Friday, December 22, 2006

how to coerce OMSA 5.1 to install & run properly on CentOS 4 (part III)

Here is the summary of what I did for OMSA 5.1 on CentOS 4.1 ( the white-box twin of RHAS 4.1)

For installation, on a CentOS 4.1 without OpenIPMI or net-snmp, you just need to
  1. append /etc/redhat-release with "Nahant", RHEL 4's code name.
1c1
< CentOS release 4.1 (Final) Nahant --- > CentOS release 4.1 (Final)
2. start installation by running ./linux/suppportscripts/srvadmin-install.sh
After installation, answer NO to start start all services. Instead, conduct the following steps first:
1. insert a line 'test -e /dev/ipmi0 || mknod -m 0600 /dev/ipmi0 c 253 0' at the beginning of /etc/init.d/dsm_sa_ipmi. w/o it, /etc/init.d/dsm_sa_ipmi will fail miserablly. It seems that udev doesn't put /dev/ipmi0 back as expected.
22,24d21 < # my hack < test -e /dev/ipmi0 || mknod -m 0600 /dev/ipmi0 c 253 0 < #
2. insert '/etc/init.d/dsm_sa_ipmi start' at the beginning of 'start' section inside /usr/bin/srvadmin- services.sh
w/o it, srvadmin-services.sh start will fail with IPMI drivers fail to load. However, if you start IPMI manually by '/etc/init.d/dsm_sa_ipmi start', you'd be just fine.
241,243d240 < # my hack::ipmi failed to start when called from later this script < /etc/init.d/dsm_sa_ipmi start <
3. now start it all with /usr/bin/srvadmin-services.sh start
4. verify it with ' omreport chassis temps' and 'omreport storage controller '. These two rely on different things to work. I'll elaborate on this later.
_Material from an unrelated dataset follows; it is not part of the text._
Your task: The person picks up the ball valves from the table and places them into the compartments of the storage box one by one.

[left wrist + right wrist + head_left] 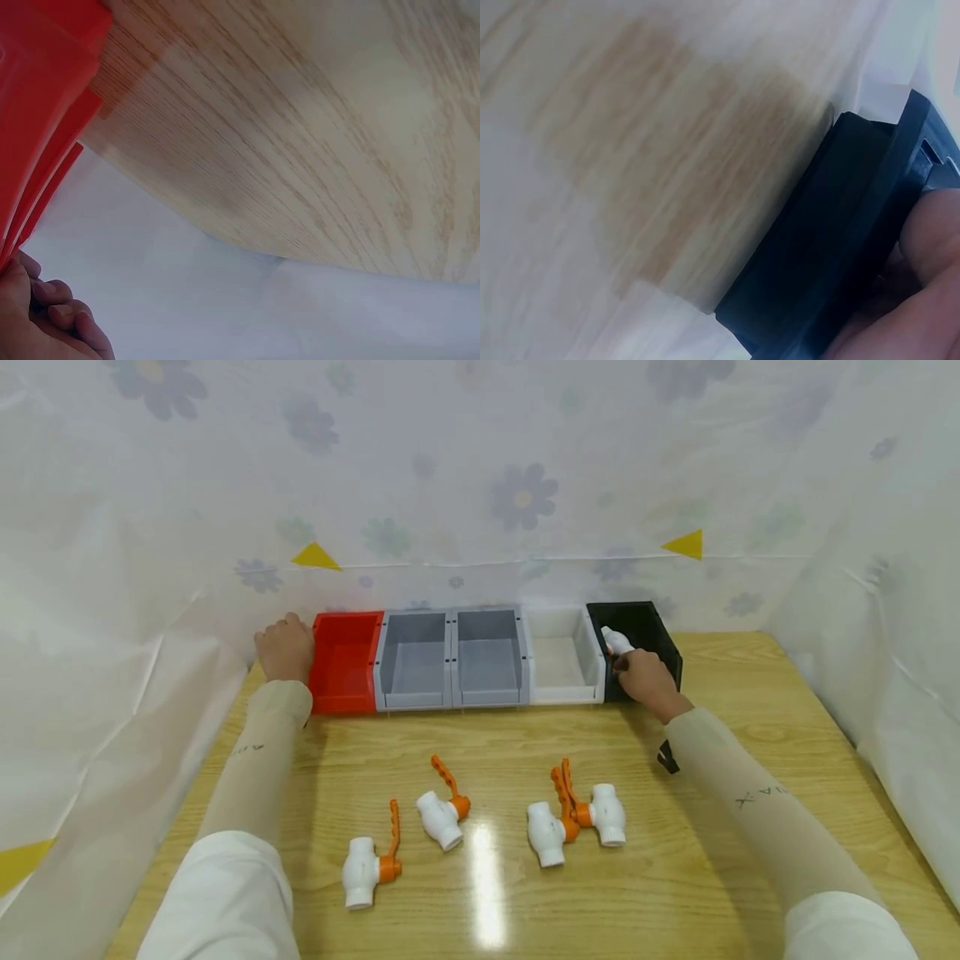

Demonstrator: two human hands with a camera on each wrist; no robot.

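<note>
In the head view my right hand [648,681] reaches over the front of the black bin [667,647]. It holds a white ball valve [617,639] just inside this bin; my fingers hide part of the valve. In the right wrist view, the fingers [937,240] curl over the black bin's edge, and the valve is out of sight. At the far left my left hand [285,647] is beside the red bin [345,652]. The left wrist view has its thumb and curled fingers [64,307] pinching the red bin's edge [52,187].
Two grey bins [416,700] and a white bin [566,693] stand between the red and black ones. Several white valves with orange handles, such as one valve [362,872], lie on the wooden table [480,735]. A flowered sheet [450,468] hangs behind.
</note>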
The rc scripts are placed in the S50 instead of their own start sequence number mandated in the scripts. I corrected them manually with my understanding of chkconfig directives in the scripts. However, I didn't get to change run level to test whether that would guarantee OMSA startup succesfully, since all my boxens are in production. Besides, Hobbit Monitor will let me know soon enough upon such failure.

It is such a great relief to have constant & comprehensive monitoring against critical systems. As a system engineer, you don't have to make all these mental or paper notes to check this or that. A decent NMS will do its job to nag you (whether you like or not) when necessary.

Wednesday, December 20, 2006

how to change IP address on a Linux server :: a project?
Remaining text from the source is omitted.